Tarım ve Orman Bakanı ziraat profesörü. Önümüzdeki yıl yapılacak seçimlerin çok kritik olduğunu, öbür dünyaya gideceğimizi ve sorguya çekileceğimizi açıklayıverdi. Yaptıklarını aklı selim bir şekilde gözden geçirse kimin hesap vereceğini, memlekette çiftçinin borçlarının neden 250 milyarı bulduğunu açıkça görür. Google arama motoruna icradan satılık tarla yazınca bile 1 milyon 720 bin sonuç çıkması icraatlarının bir sonucudur. Yine de kimler sorguya çekilecek bakalım?

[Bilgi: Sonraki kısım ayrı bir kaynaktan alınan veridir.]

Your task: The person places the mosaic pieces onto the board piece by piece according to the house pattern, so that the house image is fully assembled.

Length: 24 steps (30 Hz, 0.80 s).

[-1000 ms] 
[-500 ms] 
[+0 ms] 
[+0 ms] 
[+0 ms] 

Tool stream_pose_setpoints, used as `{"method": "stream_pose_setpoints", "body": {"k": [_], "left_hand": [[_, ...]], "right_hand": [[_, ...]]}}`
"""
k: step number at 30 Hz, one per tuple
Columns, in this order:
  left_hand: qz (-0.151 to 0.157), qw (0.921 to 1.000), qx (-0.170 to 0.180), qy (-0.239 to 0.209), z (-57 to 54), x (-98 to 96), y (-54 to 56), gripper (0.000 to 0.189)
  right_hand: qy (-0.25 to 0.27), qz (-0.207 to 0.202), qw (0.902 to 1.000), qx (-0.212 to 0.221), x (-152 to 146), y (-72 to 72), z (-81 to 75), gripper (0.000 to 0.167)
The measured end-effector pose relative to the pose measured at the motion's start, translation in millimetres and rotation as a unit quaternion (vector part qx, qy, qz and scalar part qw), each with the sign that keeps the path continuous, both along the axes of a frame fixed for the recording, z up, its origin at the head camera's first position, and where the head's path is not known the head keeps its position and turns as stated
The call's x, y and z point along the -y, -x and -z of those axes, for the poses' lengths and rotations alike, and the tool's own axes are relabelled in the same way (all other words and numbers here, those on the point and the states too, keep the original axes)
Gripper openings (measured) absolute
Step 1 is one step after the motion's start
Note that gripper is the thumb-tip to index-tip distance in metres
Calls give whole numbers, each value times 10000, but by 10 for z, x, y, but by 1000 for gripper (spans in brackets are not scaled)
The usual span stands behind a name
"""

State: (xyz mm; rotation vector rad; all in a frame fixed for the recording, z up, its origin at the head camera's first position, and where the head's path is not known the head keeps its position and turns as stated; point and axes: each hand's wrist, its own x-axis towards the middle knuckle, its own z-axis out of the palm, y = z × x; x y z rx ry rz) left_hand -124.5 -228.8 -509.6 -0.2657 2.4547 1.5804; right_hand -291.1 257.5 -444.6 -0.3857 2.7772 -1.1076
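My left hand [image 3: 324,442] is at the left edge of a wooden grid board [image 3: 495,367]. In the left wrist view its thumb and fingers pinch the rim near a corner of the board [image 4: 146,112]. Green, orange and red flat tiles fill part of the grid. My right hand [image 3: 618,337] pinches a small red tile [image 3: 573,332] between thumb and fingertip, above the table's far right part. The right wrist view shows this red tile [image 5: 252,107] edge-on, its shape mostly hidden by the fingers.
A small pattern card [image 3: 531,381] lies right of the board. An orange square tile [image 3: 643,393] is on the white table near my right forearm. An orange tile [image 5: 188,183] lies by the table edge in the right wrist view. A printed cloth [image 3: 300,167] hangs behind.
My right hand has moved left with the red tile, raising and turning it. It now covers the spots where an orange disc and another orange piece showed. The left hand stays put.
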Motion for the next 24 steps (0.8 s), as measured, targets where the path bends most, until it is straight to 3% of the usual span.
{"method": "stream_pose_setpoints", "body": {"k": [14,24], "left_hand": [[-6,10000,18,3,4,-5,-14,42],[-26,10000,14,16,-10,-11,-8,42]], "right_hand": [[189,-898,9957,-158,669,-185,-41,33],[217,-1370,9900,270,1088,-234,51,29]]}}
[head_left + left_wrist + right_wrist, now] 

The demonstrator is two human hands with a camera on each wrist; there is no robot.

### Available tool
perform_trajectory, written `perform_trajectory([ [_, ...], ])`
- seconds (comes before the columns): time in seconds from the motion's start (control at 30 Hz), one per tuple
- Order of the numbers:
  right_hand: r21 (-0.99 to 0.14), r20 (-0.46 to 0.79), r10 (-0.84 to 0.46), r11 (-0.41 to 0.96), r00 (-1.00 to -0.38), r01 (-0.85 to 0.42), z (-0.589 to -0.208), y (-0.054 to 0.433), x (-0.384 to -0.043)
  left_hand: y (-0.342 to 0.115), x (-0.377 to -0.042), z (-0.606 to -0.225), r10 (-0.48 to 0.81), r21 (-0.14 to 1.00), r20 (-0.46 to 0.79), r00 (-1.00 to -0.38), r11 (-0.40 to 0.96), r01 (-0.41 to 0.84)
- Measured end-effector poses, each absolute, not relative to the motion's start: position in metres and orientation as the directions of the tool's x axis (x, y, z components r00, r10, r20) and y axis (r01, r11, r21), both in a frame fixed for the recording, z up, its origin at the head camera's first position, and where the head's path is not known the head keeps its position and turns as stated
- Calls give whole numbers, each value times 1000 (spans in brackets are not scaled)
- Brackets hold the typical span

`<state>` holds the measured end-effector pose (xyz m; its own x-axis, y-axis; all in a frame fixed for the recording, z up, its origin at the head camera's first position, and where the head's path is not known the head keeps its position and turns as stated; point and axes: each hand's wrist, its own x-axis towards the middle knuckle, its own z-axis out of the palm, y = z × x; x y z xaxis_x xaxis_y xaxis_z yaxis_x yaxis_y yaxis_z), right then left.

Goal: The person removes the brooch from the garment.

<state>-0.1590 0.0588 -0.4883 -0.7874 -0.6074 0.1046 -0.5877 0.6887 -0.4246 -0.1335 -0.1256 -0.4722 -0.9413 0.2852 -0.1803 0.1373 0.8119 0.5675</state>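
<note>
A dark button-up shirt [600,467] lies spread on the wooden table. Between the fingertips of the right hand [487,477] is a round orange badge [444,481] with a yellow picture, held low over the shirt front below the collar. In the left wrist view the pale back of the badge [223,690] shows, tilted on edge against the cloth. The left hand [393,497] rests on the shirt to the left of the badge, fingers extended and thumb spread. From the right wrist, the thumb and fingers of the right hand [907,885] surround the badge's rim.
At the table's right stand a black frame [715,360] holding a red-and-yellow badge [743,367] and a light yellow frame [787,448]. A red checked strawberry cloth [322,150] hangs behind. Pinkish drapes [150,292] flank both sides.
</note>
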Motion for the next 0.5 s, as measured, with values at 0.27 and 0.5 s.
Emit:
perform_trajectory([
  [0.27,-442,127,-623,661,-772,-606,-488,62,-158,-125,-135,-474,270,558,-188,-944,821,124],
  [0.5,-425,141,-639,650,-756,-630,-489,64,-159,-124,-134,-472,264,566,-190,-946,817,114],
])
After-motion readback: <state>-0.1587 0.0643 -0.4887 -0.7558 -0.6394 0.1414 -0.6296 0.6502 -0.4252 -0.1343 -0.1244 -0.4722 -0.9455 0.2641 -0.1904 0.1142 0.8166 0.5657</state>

Öncelikle Türk Çiftçisinin ürettiği buğday ve arpayı, ithal edenler, ithal ederlerken gümrük vergi ve fonlarını kaldıranlar, bu yetmiyormuş gibi un sanayiine ucuz fiyatla verenler, kendi üreticisini batıranlar hangi hesabı verecekler acaba? Helalleşme şansları da yok. Hangi üreticiden helallik alacaklar?
Memleketin et sorunu var diyerekten, kontrolsüz bir şekilde dünyanın dört bir tarafından dana, buzağı, koyun kuzu, hatta löp et ithal edip kendi üreticisini iflasa götürenler de öbür dünyaya gidecek ve hesap verecekler değil mi?
Memleket 15-20 kalem gıda ürünü ithal ederken, memleketi buğdayda bile dışa bağımlı hale getirenler hangi hesabı verecekler? Memleket gıdada dışa bağımlı hale geldi. 130 kalem gıda ürünü ithal ediliyor.
Hal böyle iken, bakanımızın öbür dünyadaki sorguyu hatırlatması, bize oy vermeyin, biz canınıza okuduk anlamına mı geliyor diye düşünmeden edemiyor insan.